Instructions for the task:
Write out the data word for word, taking care that no picture is carried over.

Supplied data:

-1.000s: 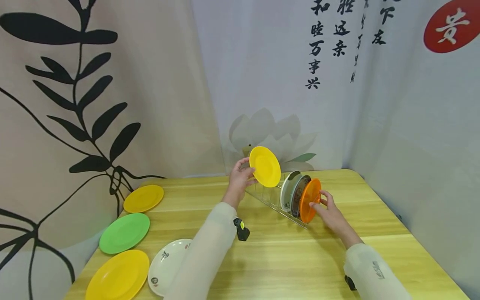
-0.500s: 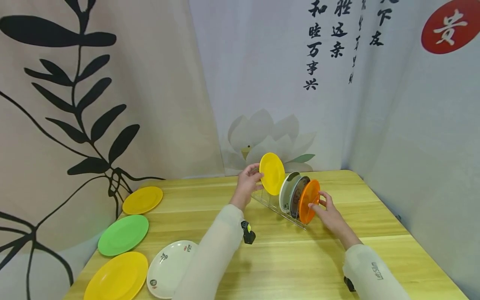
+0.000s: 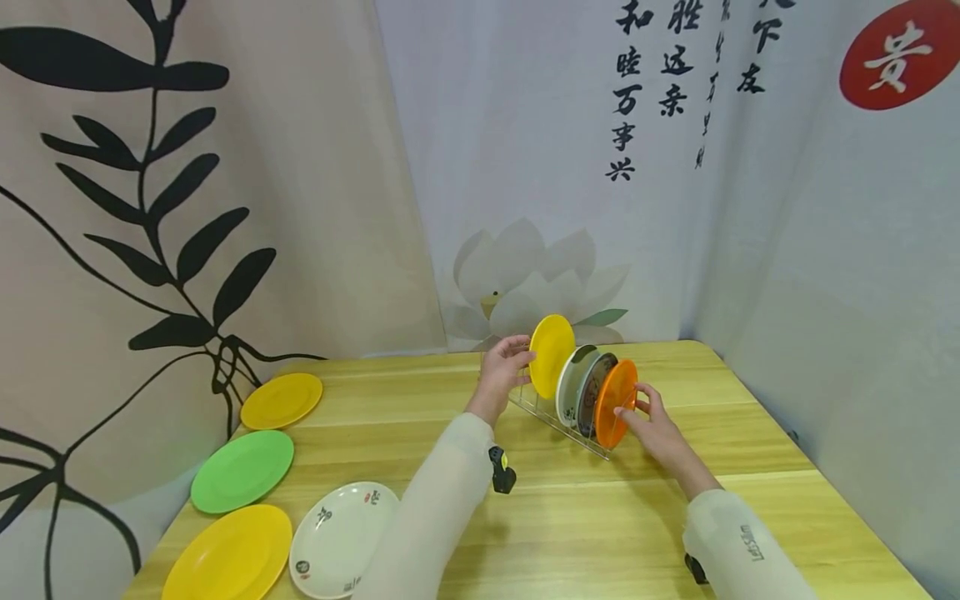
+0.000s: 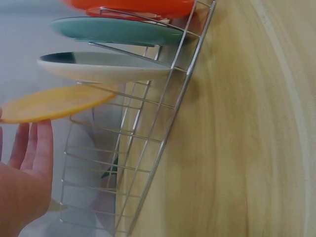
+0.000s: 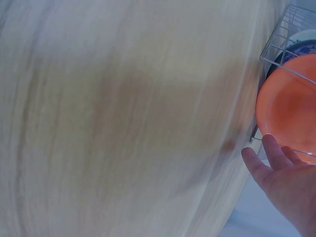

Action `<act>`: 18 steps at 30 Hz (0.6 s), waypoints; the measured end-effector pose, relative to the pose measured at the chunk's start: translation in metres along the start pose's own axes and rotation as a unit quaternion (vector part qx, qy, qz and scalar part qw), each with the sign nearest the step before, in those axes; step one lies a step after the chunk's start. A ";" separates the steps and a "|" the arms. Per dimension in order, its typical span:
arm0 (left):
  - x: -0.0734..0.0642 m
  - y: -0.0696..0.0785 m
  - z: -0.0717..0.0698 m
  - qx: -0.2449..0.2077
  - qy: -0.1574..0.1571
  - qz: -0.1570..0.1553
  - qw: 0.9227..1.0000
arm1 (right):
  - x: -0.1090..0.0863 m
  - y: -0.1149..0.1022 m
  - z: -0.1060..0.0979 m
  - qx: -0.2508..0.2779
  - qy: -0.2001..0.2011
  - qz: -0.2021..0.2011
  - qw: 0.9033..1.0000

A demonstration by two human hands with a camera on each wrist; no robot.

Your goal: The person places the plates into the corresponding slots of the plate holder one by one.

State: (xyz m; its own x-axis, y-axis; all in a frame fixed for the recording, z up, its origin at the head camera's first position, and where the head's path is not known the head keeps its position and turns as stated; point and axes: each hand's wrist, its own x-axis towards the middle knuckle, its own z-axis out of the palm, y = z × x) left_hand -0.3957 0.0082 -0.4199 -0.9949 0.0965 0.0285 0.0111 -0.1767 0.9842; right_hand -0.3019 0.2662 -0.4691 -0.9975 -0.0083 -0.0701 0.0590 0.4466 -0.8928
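Note:
In the head view, my left hand [image 3: 501, 375] pinches a small yellow plate [image 3: 551, 357] by its rim, tilted on edge at the left part of the wire dish rack [image 3: 555, 425]. From the left wrist view, the yellow plate [image 4: 59, 102] has its far edge among the rack's wires, alongside a white plate [image 4: 108, 73]. An orange plate [image 3: 617, 404] stands at the rack's right end. My right hand [image 5: 286, 180] is there with spread fingers, fingertips at the orange plate's rim. Greenish and dark patterned plates stand between the white and orange ones.
At the table's left lie a yellow plate [image 3: 282, 401], a green plate [image 3: 242, 472], a larger yellow plate [image 3: 228, 553] and a white patterned plate [image 3: 341, 537]. A printed curtain [image 3: 337, 208] hangs behind the wooden table [image 3: 600, 533].
My left hand has brought the small yellow plate rightward and down into the rack, close to the white plate, turning it more edge-on. My right hand has stayed by the orange plate.

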 end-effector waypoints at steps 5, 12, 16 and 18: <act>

Exercise output:
-1.000s: 
-0.500s: 
+0.000s: 
+0.000s: 
+0.000s: 

Action `<act>`: 18 steps at 30 Hz (0.6 s), waypoints; the measured end-effector pose, relative to the pose measured at the chunk's start: translation in metres along the start pose's own axes and rotation as a unit quaternion (vector part qx, qy, qz and scalar part qw), each with the sign nearest the step before, in those axes; step one lies a step after the chunk's start. A ";" separates the steps and a "|" the arms. Per dimension in order, its typical span:
arm0 (left):
  - x: -0.0734..0.0642 m
  - y: -0.0696..0.0785 m
  - z: -0.0717..0.0698 m
  - qx: -0.2449..0.2077
  - qy: -0.1574..0.1571
  - qz: -0.1570..0.1553
  - qw: 0.9227..1.0000
arm1 (right):
  - x: -0.1090..0.0863 m
  - y: -0.1149..0.1022 m
  - z: -0.1060..0.0979 m
  - qx: -0.2508..0.2779
  - qy: -0.2001..0.2011
  - qz: -0.2021..0.2011
  - qw: 0.9033..1.0000

A demonstration by two human hands with a camera on each wrist; no robot.

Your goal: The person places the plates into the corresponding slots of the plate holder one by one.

State: (xyz m; its own x-axis, y-axis; all in a frame fixed for the recording, z up, its origin at the head camera's first position, and where the head's path is not known the head keeps its position and turns as stated; point and axes: each hand's wrist, its own x-axis towards the middle knuckle, its own z-axis out of the palm, y = z × x) left_hand -0.3957 0.0082 -0.4199 -0.9949 0.0965 0.0285 0.0111 -0.1767 0.9842; right_hand -0.3019 0.2662 -0.4691 -0.9975 -0.0083 -0.0701 0.0590 0.4466 -0.8928
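Note:
In the head view, my left hand [image 3: 501, 375] pinches a small yellow plate [image 3: 551, 357] by its rim, tilted on edge at the left part of the wire dish rack [image 3: 555, 425]. From the left wrist view, the yellow plate [image 4: 59, 102] has its far edge among the rack's wires, alongside a white plate [image 4: 108, 73]. An orange plate [image 3: 617, 404] stands at the rack's right end. My right hand [image 5: 286, 180] is there with spread fingers, fingertips at the orange plate's rim. Greenish and dark patterned plates stand between the white and orange ones.
At the table's left lie a yellow plate [image 3: 282, 401], a green plate [image 3: 242, 472], a larger yellow plate [image 3: 228, 553] and a white patterned plate [image 3: 341, 537]. A printed curtain [image 3: 337, 208] hangs behind the wooden table [image 3: 600, 533].
My left hand has brought the small yellow plate rightward and down into the rack, close to the white plate, turning it more edge-on. My right hand has stayed by the orange plate.
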
 end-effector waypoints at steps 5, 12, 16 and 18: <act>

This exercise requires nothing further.